The paper attempts to "re-invent the wheel". There are solutions in the literature for exactly the problem that the paper poses; they are called password-authenticated key exchange (PAKE) protocols. The paper doesn't seem to be aware of the full extent of prior work on PAKE that had been done before the time of its publication.
There are several PAKE protocols that have been well vetted: if you want to follow the approach outlined in the paper, I propose that you use a well-known PAKE protocol, not the ad-hoc scheme presented in the paper.

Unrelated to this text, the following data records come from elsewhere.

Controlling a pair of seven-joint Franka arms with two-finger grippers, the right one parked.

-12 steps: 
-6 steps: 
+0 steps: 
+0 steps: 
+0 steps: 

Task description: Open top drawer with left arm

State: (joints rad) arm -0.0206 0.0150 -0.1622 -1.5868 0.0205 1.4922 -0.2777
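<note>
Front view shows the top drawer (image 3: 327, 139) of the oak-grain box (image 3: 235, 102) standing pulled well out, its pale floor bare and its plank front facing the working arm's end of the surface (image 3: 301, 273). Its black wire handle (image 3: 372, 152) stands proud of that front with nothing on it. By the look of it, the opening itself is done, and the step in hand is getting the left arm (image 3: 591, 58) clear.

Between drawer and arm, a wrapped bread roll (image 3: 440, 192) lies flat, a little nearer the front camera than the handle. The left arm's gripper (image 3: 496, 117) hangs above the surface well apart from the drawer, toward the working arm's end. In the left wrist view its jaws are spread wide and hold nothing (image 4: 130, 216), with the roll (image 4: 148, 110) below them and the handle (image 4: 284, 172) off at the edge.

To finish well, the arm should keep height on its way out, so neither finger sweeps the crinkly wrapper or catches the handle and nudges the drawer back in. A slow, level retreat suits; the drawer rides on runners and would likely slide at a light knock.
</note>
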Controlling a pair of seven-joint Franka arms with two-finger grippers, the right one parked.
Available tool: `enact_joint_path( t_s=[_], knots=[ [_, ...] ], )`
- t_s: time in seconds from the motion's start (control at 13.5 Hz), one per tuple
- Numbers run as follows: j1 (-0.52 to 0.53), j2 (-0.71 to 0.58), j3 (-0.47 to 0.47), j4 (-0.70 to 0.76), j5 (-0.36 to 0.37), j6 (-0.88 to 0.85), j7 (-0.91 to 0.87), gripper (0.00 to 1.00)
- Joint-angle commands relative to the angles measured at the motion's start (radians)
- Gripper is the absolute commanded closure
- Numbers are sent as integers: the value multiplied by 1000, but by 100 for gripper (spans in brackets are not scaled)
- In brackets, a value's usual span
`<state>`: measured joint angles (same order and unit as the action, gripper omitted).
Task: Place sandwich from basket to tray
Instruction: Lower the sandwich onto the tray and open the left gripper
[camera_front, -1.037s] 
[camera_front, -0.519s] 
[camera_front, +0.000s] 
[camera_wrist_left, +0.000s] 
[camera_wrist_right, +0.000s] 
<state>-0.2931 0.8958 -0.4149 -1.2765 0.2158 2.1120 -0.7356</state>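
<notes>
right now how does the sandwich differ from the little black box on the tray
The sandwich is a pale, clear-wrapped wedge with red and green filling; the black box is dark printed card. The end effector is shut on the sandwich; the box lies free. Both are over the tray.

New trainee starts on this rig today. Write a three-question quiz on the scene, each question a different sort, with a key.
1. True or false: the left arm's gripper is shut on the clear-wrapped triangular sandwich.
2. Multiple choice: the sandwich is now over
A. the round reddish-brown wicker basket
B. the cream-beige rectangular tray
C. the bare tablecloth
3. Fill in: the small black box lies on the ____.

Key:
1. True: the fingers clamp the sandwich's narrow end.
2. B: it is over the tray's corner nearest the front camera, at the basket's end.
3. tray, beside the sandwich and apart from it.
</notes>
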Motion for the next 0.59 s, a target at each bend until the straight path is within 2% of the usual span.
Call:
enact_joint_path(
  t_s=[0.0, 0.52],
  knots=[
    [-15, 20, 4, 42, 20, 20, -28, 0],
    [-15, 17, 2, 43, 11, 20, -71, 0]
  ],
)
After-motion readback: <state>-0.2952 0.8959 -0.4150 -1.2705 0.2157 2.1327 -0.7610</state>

Also, the proposed scheme may have an elementary security weakness, depending upon how it is integrated into SIP. The paper doesn't describe what happens after the protocol is completed and each party has authenticated the other. If at this point the connection continues in cleartext, then there is a straightforward man-in-the-middle attack: the attacker simply waits until after the authentication protocol has completed successfully (without tampering with the challenge-response steps), then tampers with messages sent after both sides have successfully authenticated each other. The paper doesn't make clear whether or how this attack is prevented.